TASK STATEMENT -
Go through the entries and tally the lines containing the word "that". Only the total is wanted.

Top of INFORMATION GIVEN

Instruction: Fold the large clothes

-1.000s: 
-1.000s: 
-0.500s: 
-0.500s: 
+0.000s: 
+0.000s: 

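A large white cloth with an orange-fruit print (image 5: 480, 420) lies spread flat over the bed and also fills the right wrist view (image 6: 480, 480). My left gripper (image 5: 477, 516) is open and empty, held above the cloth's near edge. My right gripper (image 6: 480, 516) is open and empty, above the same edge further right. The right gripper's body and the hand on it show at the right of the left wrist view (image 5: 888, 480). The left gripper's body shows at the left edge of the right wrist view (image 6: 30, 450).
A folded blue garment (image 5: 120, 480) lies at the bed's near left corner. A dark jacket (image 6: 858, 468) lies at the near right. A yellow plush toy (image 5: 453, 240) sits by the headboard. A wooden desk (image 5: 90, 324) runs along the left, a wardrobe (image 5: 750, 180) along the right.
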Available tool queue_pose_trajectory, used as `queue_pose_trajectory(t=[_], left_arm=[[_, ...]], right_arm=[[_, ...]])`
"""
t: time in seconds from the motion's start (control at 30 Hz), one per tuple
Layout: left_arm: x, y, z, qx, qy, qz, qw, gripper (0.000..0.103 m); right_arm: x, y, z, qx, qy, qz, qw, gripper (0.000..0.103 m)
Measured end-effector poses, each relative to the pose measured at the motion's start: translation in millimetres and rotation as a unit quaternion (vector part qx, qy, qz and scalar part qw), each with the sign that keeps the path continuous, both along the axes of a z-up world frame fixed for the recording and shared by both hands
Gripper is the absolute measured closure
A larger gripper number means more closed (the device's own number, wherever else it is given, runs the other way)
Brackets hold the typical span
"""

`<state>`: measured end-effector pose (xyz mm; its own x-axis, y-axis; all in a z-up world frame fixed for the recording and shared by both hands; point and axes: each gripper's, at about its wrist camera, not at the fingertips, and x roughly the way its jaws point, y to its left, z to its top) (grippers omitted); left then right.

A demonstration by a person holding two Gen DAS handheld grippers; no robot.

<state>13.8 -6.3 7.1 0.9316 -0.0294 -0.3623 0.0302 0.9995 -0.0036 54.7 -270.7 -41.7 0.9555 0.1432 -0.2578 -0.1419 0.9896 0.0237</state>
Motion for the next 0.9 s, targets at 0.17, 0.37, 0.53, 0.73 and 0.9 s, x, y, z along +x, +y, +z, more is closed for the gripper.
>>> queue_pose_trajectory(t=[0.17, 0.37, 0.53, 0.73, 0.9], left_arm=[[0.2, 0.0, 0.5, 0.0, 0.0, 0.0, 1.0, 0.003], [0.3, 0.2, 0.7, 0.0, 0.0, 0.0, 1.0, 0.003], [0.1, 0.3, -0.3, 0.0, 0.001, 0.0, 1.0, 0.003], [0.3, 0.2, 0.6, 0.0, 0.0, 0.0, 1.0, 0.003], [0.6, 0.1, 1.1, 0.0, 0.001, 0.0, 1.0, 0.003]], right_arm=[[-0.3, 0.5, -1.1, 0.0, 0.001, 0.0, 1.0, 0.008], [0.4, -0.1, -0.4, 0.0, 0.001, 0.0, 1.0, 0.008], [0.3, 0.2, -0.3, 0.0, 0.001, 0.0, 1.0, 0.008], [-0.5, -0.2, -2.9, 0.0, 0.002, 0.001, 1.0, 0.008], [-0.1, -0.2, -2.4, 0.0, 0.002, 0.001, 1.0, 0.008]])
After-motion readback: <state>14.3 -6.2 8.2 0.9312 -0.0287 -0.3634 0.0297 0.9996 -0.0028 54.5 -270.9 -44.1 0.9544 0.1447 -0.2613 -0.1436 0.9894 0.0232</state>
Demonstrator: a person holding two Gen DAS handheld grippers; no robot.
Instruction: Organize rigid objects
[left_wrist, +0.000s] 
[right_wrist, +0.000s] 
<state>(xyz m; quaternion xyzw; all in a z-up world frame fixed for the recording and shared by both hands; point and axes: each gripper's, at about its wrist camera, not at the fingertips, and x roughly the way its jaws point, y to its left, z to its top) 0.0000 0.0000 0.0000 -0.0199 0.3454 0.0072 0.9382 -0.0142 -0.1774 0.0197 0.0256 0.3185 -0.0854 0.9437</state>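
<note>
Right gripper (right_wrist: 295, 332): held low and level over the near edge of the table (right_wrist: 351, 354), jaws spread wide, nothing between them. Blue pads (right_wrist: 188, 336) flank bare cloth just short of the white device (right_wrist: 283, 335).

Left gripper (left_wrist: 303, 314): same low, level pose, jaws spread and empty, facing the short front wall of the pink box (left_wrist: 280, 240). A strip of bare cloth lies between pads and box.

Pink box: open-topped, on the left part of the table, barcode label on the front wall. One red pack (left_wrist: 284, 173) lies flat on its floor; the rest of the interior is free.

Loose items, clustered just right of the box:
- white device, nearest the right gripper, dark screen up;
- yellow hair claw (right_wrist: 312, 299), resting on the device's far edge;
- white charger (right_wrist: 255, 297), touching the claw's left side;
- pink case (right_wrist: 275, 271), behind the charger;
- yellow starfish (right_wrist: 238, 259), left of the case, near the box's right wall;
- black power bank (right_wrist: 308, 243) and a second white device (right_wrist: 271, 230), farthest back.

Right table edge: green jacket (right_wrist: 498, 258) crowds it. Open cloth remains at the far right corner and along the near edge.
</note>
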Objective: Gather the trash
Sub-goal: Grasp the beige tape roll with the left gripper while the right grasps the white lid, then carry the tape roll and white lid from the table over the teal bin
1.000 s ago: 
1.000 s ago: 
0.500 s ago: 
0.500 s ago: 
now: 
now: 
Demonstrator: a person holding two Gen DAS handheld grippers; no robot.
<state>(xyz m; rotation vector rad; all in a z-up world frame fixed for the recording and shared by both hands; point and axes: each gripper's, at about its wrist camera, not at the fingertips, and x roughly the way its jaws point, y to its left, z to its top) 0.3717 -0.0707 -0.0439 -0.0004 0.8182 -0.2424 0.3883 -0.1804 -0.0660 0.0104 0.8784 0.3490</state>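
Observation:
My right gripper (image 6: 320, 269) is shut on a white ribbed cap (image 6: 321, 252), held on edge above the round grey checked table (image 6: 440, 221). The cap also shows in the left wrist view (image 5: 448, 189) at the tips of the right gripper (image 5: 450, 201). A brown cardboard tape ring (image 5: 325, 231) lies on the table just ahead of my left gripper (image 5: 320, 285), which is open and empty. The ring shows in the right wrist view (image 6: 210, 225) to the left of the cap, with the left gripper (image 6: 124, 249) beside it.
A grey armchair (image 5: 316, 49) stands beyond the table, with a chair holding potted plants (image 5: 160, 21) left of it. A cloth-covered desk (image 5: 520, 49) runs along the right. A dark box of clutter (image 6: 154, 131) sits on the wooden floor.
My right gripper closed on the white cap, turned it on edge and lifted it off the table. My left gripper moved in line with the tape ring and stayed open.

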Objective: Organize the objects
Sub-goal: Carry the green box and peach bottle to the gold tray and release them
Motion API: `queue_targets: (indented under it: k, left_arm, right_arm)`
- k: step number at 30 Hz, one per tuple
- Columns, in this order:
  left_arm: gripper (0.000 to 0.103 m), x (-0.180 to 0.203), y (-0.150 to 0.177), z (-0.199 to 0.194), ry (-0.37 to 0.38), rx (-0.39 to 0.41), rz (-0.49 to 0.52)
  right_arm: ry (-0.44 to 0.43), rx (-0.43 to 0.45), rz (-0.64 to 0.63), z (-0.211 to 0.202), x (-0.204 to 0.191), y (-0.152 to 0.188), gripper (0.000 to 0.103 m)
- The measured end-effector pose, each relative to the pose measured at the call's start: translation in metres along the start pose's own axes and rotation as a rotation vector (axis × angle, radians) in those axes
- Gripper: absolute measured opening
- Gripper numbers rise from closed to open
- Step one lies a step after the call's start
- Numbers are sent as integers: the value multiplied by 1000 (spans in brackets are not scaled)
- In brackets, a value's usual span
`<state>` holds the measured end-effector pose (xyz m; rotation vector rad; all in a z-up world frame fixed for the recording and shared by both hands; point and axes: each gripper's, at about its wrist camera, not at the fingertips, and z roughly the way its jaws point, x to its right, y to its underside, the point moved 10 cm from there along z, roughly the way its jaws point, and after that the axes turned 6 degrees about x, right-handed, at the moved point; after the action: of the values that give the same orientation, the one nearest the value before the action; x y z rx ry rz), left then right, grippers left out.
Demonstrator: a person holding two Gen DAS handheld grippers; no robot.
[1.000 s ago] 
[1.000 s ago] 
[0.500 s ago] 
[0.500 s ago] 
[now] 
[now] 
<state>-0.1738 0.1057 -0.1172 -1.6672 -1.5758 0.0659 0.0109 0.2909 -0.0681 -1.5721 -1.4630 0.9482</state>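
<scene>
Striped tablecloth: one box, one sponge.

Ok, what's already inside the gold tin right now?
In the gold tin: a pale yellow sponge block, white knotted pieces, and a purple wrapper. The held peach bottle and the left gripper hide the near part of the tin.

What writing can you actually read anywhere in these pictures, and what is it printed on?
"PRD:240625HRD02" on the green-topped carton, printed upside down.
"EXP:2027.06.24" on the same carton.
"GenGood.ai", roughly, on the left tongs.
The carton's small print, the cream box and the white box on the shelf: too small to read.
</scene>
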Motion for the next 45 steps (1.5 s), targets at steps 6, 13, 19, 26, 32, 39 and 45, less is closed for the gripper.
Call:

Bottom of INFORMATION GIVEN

OUTPUT OF THE EXERCISE -
2